Meski pada umumnya ialah ikan air laut, tetapi ada juga ikan nokturnal yang hidup di air tawar. Beberapa ikan yang aktif di malam hari contohnya yakni:
1. Ikan Kakap
Jenis kakap sungguh variatif dan tidak semuanya bersifat nokturnal. Tetapi berbagai macam kakap memang hanya aktif di malam hari. Di malam hari, ikan ini akan mencari makanan. Beberapa binatang air yang menjadi mangsa kakap yaitu krustasea atau udang-udangan dan berbagai jenis ikan kecil.
2. Ikan Lele
Ikan lele adalah ikan air tawar dengan kesanggupan pembiasaan sangat bagus di air keruh atau berlumpur. Di siang hari, lele condong lebih sering bersembunyi dengan mencari kawasan gelap.
Biasanya lele akan menempati sela bebatuan atau di balik tumbuhan air. Sementara di malam hari, ikan lele akan aktif bergerak. Oleh alasannya itu, ikan lele termasuk ke dalam jenis ikan nokturnal.
3. Ikan Wolf Fish
Wolf fish yakni ikan air tawar yang bentuknya hampir sama dengan ikan lele, namun tidak mempunyai kumis dan ukurannya lebih besar. Panjang ikan wolf fish bisa meraih 120 cm, sementara bobot tubuhnya meraih 40 kg.

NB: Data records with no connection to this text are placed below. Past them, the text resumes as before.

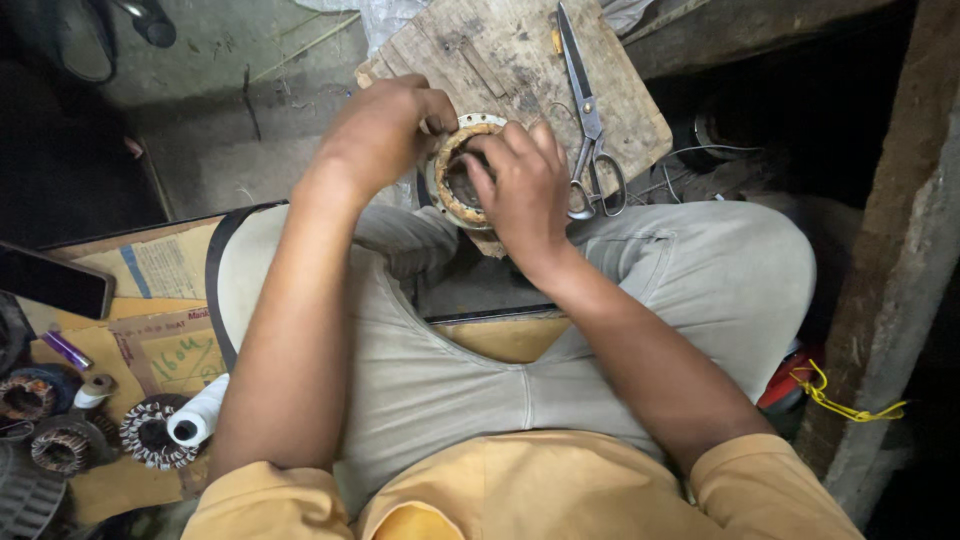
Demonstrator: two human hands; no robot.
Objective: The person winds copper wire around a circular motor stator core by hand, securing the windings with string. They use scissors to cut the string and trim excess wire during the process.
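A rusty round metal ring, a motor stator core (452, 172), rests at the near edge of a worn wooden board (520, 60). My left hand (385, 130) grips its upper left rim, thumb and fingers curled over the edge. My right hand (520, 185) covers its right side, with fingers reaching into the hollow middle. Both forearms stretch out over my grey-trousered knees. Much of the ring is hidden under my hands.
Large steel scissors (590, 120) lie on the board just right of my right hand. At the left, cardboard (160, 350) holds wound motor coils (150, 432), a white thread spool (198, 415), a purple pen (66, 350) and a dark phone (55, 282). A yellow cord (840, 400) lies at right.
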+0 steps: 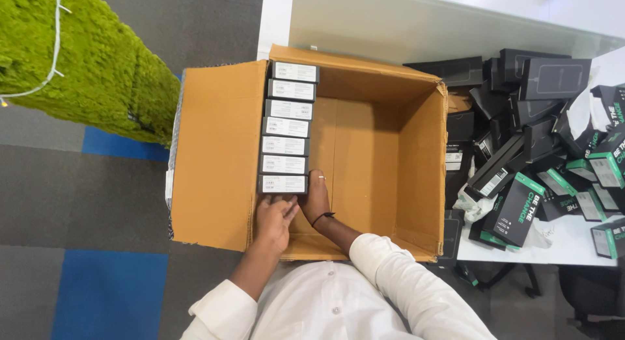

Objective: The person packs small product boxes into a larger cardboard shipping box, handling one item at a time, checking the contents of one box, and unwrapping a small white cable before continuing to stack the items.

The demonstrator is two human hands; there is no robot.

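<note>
An open brown cardboard box stands on the floor in front of me. Along its left wall runs a row of several slim black boxes with white labels, set on edge. Both my hands reach inside at the near end of that row. My left hand presses its fingers against the nearest black box from the front. My right hand, with a ring and a black wrist band, rests beside that same box on its right side. Neither hand lifts anything.
To the right stands a white table heaped with several black and green-trimmed product boxes. A green mossy block is at upper left. Grey and blue carpet tiles cover the floor. A white wall panel is behind the box.
</note>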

Warna ikan wolf fish bubuk-abu nyaris sama seperti watu kali. Inilah yang menciptakan ikan wolf fish sungguh gampang mengelabui mangsanya, khususnya di malam hari.
4. Ikan Palmas
Ikan ini juga sering disebut selaku ikan polypterus. Sebenarnya polypterus adalah nama genusnya. Palmas termasuk ikan yang sangat tua dikarenakan telah ada semenjak masa prasejarah.

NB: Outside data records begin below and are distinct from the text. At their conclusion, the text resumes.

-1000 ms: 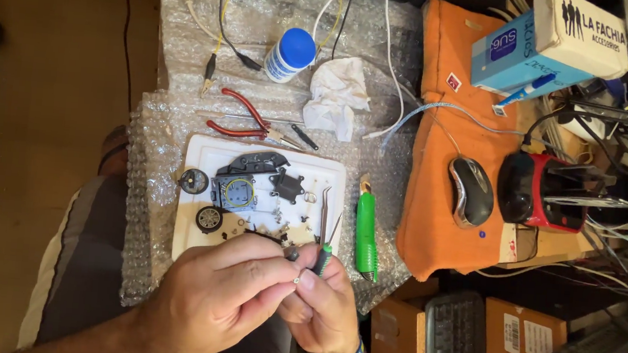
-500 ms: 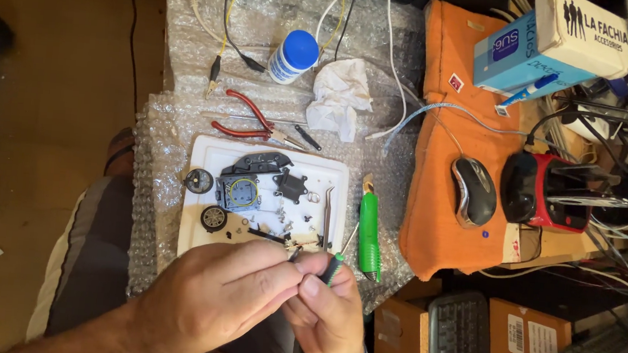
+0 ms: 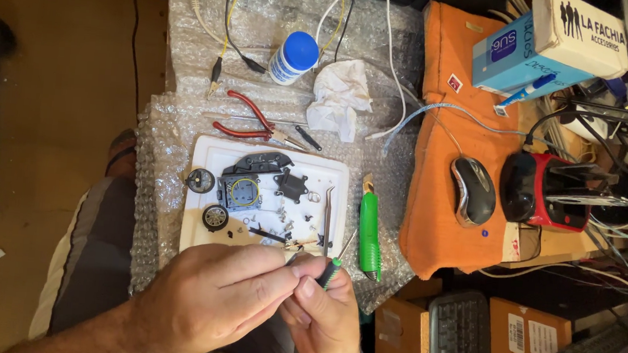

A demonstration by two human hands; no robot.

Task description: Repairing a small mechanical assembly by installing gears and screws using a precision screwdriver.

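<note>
My left hand (image 3: pixel 212 300) and my right hand (image 3: pixel 328 318) meet just below a white tray (image 3: pixel 210 152) that lies on bubble wrap. The fingertips of my left hand pinch a small part that they mostly hide. A thin screwdriver with a green and black handle (image 3: pixel 335 265) is held in my right hand, its tip pointing up over the tray edge. On the tray lie dark plastic mechanism pieces (image 3: pixel 258 165), two small wheels (image 3: pixel 215 217), tiny screws and a pair of tweezers (image 3: pixel 328 215).
A green utility knife (image 3: pixel 369 234) lies right of the tray. Red pliers (image 3: pixel 247 121), a blue-capped bottle (image 3: pixel 294 55) and a crumpled tissue (image 3: pixel 340 95) sit above it. To the right are an orange cloth (image 3: pixel 442 97), a mouse (image 3: pixel 473 190), boxes, cables and a keyboard (image 3: pixel 459 340).
My hands stay pressed together at the tray's near edge. The screwdriver's handle and shaft now show more clearly above my right fingers.
</note>
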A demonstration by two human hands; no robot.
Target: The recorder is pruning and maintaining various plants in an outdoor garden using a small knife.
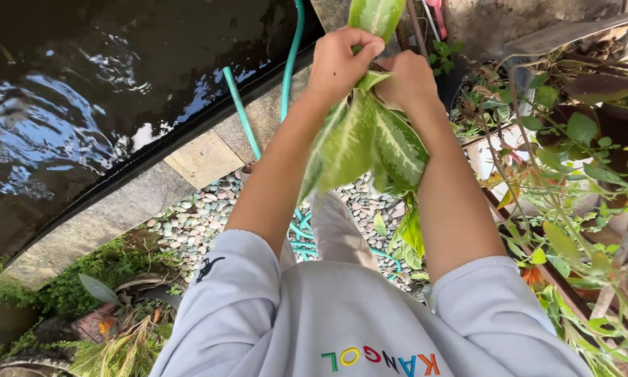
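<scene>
both hands up: left hand (pixel 340 61) and right hand (pixel 408 80) pinch the leaf bunch (pixel 370 143) by its stems, leaves hanging over pebbles (pixel 195 220).

There is a single view, from a camera worn on the person's head, tilted steeply down along the body so that the grey shirt (pixel 356 321) fills the lower edge and both forearms run up the middle of the frame. The left hand (pixel 338 63) and right hand (pixel 408 80) sit near the top centre, close to the lens, meeting on the variegated leaves (pixel 370 139). Beyond them the view reaches the ground: dark water (pixel 83 91) at upper left, a pebble strip (pixel 195 220) below the arms, potted plants (pixel 572 153) along the right edge
</scene>
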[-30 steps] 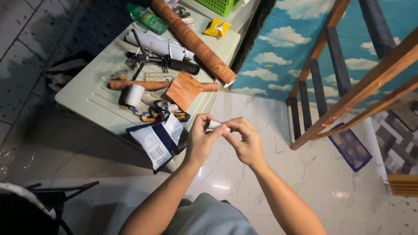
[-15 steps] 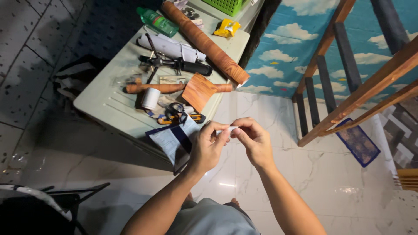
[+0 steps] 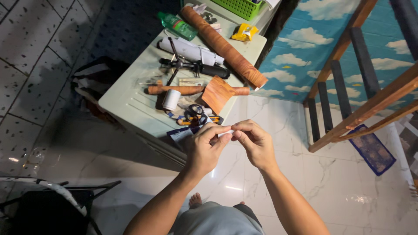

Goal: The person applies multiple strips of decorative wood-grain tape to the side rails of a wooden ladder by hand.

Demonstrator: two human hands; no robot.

Jenis ikan palmas sanga beragam, misalnya orna, tali, dan sanagelus. Bentuk tubuhnya berlainan-beda tergantung jenisnya. Namun ciri biasanya yaitu bentuk badan yang sekilas mirip mirip belut maritim. Ikan palmas sungguh aktif di malam hari, baik itu mencari makanan ataupun acara yang lain.